10) Cervelli di Gottfried Benn (Adelphi, traduzione di Maria Fancelli): certamente cerebrale. Siamo dentro la mente del protagonista, un po’ in balia di riflessioni immagini associazioni, per cui mentre lui perde il contatto con la realtà, noi rischiamo di perdere il contatto con lui. Credo vada letto più come poesia, ha dei passaggi molto belli in questo senso. Per esempio questo: «Se mi avessero colpito sempre sullo stesso punto della testa…? Cosa sono mai i cervelli? Da sempre avrei voluto volar via, come un uccello dalla forra; ora vivo fuori nel cristallo. Ma ora, vi prego, lasciatemi andare, torno a librarmi – ero così stanco – su ali è questo andare – con la mia azzurra spada di anemoni – nel crollo meridiano della luce – nelle macerie del Sud – nel disfarsi delle nubi – fronte polverizzata – tempia dissolta».
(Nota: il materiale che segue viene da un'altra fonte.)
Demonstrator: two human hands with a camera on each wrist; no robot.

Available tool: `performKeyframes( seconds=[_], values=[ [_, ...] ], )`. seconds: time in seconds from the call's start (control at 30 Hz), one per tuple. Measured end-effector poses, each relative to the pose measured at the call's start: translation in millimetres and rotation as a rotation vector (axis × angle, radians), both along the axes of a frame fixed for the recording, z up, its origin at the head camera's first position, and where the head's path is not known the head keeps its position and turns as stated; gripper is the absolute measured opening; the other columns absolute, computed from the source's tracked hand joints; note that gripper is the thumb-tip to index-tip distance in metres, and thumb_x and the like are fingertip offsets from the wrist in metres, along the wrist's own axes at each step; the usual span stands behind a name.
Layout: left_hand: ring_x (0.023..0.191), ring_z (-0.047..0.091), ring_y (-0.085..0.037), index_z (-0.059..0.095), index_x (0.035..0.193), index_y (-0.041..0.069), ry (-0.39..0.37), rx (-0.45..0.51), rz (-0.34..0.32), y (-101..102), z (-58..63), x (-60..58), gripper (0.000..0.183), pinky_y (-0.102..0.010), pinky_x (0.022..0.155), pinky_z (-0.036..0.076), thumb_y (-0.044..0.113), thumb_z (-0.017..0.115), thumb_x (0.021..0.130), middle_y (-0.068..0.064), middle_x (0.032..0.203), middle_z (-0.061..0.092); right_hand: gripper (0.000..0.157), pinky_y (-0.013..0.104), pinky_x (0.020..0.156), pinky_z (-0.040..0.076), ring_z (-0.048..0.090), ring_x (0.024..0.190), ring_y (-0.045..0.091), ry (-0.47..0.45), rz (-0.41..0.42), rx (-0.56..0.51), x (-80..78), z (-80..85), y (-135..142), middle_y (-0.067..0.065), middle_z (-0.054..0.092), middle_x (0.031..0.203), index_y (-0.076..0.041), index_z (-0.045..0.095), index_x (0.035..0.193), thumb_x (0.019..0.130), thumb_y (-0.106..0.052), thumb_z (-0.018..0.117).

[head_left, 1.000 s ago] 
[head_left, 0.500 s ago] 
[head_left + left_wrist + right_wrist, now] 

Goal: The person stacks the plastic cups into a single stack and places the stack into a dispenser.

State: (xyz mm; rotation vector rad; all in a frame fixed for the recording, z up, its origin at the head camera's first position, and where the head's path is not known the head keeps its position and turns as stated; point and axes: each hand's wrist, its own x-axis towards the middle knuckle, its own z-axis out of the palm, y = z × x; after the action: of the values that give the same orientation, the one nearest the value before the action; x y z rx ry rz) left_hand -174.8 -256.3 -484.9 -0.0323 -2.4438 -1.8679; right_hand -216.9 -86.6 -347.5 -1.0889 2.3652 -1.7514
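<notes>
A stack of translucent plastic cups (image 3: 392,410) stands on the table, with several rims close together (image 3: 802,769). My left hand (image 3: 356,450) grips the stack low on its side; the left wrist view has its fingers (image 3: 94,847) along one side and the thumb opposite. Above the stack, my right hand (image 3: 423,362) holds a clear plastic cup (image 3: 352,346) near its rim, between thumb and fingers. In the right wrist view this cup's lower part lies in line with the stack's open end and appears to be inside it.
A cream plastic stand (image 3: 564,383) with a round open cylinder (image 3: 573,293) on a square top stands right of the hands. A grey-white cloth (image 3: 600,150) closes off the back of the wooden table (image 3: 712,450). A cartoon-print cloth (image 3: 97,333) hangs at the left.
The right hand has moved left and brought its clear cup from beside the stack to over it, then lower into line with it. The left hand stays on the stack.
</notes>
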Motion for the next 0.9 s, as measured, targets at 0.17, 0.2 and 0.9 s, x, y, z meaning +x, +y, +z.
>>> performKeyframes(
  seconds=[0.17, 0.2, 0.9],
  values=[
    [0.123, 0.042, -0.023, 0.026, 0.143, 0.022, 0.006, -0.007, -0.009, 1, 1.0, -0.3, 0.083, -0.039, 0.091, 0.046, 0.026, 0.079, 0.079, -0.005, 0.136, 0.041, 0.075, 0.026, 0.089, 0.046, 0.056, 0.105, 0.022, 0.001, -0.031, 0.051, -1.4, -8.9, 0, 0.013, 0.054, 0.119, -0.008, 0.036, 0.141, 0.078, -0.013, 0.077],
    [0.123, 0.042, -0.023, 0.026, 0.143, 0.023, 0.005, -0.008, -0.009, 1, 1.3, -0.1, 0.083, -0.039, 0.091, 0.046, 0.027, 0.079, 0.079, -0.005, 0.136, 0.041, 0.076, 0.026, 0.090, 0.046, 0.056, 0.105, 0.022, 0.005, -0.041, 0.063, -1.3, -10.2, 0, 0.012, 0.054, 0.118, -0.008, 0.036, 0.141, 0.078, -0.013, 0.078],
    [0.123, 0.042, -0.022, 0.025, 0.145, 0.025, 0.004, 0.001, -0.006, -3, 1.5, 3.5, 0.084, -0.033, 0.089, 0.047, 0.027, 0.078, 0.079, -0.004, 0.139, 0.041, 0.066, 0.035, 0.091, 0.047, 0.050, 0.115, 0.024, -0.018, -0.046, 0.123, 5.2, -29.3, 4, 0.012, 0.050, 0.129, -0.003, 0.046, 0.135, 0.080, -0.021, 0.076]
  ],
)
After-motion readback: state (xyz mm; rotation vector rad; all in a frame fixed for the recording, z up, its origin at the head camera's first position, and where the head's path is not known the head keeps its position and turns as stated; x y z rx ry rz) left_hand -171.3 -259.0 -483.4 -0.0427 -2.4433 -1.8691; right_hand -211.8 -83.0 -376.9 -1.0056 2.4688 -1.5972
11) La perfezione del tiro di Mathias Enard (edizioni e/o, traduzione di Yasmina Mélaouah): tutta la storia è raccontata dal punto di vista, distorto, di un cecchino, così orgoglioso della sua abilità nel tiro da esserne come ossessionato e farne il fulcro della sua identità e della sua vita. Si tratta di una figura estremamente ambigua. Vediamo da vicino la sua psicologia, la sua mente fredda e calcolatrice, ma con tratti paranoici. La scrittura anch’essa freddissima e molto molto cerebrale non favorisce, a mio parere, l’empatia col personaggio. Il che lo rende comunque un esperimento affascinante.

12) La stirpe e il sangue di Lorenza Ghinelli (Bompiani): riprende alla lontana e rielabora il mito di Dracula, costruendo una storia di violenza e sopravvivenza incentrata su personaggi femminili forti e giustamente spietati. Molto sangue, parecchia soddisfazione. «I patriarchi marciscono sotto metri di terra, stretti nelle spire degli alberi che le donne hanno piantato in giardino».

Qui una ristrettissima rosa (un quadrifoglio) dei miei libri amarissimi del cuore:

Lo squalificato di Osamu Dazai (Mondadori, traduzione di Antonietta Pastore): il libro sul suicidio e il disprezzo per sé stessi.

Viaggio sentimentale di Viktor Šklovskij (Adelphi, traduzione di Mario Caramitti): il libro sulla guerra, il crollo degli ideali, sulla sfiducia e l’amore – insieme – per l’umanità.

L’incubo di Hill House di Shirley Jackson (Adelphi, traduzione Monica Pareschi): il libro sul distacco dalla realtà, perché l’adattamento è impossibile e di conseguenza l’infelicità inevitabile. – W o il ricordo d’infanzia di Georges Perec (Einaudi, traduzione di Maurizia Balmelli): il libro dell’assenza e dell’infanzia, della frammentazione e dell’irreparabile.